• [Exercise details] Could you repeat the data word for word while skipping the pictures?

+---+

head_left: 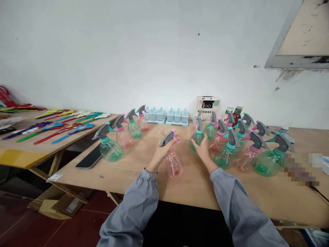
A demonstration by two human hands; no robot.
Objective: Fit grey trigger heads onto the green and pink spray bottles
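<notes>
If grabbing the pink bottle point(174, 164), take it by the neck, same as here: left hand point(161, 152) closed around it just under the spray head, close to the front of the table point(149, 147). Can't tell if lifted. Looks light, probably thin, stiff plastic, likely slick on the round belly. Right hand point(202, 147) wrapped around the green bottle point(197, 139), a bit further back. Can't spot a brand on either. Way back by the wall, a pack point(207, 106) with blurry Chinese characters and apparently glasses on black, plus a red bottle point(238, 111) with an unreadable label.
</notes>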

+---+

• [Output of the task]
head_left: 
A demonstration by two human hands; no robot.
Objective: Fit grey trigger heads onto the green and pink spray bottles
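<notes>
If grabbing the pink bottle point(174, 164), take it by the neck, same as here: left hand point(161, 152) closed around it just under the spray head, close to the front of the table point(149, 147). Can't tell if lifted. Looks light, probably thin, stiff plastic, likely slick on the round belly. Right hand point(202, 147) wrapped around the green bottle point(197, 139), a bit further back. Can't spot a brand on either. Way back by the wall, a pack point(207, 106) with blurry Chinese characters and apparently glasses on black, plus a red bottle point(238, 111) with an unreadable label.
</notes>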

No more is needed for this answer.